WHAT IS NEEDED: Return each line of the entries that mentions the word "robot".
*** DATA Section Begins ***
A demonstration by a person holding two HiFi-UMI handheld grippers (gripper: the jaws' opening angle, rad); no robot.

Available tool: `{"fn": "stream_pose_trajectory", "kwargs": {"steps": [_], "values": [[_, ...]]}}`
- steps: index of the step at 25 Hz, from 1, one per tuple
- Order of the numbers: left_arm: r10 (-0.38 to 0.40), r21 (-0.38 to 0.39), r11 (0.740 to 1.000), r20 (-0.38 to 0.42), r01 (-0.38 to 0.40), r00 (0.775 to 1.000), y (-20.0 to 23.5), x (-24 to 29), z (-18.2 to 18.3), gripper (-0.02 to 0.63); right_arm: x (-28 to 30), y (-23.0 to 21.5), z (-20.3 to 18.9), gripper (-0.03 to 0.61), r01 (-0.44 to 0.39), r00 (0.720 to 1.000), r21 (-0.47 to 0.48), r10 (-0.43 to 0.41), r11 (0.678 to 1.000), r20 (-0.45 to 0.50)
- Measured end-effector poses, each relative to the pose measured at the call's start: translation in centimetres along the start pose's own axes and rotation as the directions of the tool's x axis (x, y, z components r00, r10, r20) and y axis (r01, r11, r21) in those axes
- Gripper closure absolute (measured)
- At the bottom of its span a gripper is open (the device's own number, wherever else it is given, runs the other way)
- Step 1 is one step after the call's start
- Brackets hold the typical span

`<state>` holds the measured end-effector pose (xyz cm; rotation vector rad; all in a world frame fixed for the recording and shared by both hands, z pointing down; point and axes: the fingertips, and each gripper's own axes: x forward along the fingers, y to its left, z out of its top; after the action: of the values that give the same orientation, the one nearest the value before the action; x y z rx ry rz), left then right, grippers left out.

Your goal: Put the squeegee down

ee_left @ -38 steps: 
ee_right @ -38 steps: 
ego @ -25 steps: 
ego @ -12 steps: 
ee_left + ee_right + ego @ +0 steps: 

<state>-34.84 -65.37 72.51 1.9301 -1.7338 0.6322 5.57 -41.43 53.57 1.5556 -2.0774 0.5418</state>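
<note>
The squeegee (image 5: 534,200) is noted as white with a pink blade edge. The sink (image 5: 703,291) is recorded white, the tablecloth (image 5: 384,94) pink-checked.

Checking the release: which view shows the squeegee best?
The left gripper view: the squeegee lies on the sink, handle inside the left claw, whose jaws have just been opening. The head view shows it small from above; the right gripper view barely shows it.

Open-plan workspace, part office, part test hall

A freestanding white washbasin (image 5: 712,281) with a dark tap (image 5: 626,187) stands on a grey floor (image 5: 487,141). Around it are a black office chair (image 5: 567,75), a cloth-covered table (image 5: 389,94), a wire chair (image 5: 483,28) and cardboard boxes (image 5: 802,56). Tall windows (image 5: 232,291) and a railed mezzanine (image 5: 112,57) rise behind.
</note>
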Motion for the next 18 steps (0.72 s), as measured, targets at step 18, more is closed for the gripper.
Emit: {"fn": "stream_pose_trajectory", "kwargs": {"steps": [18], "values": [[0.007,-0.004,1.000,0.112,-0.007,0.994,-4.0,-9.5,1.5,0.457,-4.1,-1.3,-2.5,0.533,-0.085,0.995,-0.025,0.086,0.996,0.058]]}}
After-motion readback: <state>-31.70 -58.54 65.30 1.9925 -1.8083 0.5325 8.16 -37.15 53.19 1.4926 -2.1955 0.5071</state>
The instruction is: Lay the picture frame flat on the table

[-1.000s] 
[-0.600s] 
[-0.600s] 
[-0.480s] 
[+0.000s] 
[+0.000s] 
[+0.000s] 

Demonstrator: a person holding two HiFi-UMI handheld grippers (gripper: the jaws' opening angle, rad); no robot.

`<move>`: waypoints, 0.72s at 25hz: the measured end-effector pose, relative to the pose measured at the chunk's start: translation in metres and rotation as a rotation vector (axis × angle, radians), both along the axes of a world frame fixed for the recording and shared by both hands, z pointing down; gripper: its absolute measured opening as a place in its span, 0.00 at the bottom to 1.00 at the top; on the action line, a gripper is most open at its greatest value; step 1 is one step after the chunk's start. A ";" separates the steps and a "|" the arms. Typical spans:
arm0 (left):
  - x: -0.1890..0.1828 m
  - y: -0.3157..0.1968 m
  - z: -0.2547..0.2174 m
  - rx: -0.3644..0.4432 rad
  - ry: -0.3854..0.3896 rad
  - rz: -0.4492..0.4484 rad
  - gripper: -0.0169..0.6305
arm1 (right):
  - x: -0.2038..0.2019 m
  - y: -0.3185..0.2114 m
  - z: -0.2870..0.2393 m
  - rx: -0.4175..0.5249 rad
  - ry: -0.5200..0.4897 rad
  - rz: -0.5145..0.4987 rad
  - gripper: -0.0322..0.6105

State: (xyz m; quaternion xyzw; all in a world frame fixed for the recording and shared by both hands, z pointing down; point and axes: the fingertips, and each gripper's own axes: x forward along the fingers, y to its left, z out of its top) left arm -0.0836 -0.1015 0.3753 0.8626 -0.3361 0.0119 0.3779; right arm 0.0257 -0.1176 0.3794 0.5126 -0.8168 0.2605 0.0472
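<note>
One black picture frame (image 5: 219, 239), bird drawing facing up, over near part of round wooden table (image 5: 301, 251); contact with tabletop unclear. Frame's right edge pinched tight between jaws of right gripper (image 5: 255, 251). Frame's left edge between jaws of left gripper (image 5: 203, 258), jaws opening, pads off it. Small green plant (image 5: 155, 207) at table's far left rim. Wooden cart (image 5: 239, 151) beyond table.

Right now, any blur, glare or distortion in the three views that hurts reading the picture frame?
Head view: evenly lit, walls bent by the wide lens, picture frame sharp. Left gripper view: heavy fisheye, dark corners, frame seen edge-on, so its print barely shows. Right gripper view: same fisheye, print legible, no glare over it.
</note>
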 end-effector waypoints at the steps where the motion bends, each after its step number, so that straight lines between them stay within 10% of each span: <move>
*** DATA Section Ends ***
ANSWER BOX:
A demonstration by a person holding two HiFi-UMI handheld grippers (gripper: the jaws' opening angle, rad); no robot.
Demonstrator: a person holding two HiFi-UMI handheld grippers (gripper: the jaws' opening angle, rad); no robot.

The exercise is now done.